▶ Record excerpts:
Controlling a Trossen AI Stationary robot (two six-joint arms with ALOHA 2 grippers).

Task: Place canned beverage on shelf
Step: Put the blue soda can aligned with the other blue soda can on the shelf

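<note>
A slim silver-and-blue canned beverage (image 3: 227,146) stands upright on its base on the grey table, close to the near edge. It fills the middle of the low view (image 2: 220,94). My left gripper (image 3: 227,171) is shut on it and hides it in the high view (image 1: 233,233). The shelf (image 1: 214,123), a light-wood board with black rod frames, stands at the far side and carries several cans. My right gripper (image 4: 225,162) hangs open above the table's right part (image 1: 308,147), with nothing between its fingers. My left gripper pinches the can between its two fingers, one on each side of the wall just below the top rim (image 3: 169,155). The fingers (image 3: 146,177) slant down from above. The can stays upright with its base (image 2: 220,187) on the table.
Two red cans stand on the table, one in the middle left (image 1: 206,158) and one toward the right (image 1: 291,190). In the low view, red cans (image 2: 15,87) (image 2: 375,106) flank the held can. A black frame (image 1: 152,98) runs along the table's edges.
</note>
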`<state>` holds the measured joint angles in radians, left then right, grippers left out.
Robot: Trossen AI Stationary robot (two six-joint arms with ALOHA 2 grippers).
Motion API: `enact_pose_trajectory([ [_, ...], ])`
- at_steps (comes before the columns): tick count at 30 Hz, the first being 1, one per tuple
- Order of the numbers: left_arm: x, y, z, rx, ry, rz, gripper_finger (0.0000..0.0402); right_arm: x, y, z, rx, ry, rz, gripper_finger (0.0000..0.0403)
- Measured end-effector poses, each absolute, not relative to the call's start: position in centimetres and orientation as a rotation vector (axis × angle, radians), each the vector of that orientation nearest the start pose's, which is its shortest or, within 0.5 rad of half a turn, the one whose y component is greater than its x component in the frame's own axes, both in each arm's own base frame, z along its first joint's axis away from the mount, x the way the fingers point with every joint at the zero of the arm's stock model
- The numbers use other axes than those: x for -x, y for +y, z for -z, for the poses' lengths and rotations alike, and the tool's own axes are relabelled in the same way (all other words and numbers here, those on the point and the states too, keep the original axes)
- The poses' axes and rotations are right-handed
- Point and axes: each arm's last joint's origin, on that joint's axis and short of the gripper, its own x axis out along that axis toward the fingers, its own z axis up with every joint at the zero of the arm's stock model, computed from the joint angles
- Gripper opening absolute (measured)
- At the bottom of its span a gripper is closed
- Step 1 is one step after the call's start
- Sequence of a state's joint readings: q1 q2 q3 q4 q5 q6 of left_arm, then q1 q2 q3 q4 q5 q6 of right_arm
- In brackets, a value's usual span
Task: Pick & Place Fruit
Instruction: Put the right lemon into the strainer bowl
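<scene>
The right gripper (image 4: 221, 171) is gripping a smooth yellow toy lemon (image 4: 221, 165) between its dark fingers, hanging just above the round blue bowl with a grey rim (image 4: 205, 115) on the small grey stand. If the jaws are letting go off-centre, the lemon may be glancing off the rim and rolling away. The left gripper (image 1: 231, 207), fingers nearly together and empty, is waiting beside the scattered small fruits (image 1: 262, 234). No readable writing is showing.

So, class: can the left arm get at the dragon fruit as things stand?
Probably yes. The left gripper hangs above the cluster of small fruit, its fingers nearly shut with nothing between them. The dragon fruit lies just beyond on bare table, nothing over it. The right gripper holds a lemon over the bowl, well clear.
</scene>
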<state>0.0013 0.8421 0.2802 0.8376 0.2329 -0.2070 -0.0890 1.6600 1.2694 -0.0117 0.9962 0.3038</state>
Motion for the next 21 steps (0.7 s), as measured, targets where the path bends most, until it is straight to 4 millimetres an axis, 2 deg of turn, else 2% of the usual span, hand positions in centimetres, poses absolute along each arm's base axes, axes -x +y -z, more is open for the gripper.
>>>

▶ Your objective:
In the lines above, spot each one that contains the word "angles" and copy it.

▶ Final answer:
`<state>` holds the measured joint angles in radians, left then right, grippers left out.
- Point and axes: each arm's last joint's origin, on that joint's axis and short of the gripper, its own x axis out along that axis toward the fingers, its own z axis up with every joint at the zero of the arm's stock model, computed from the joint angles

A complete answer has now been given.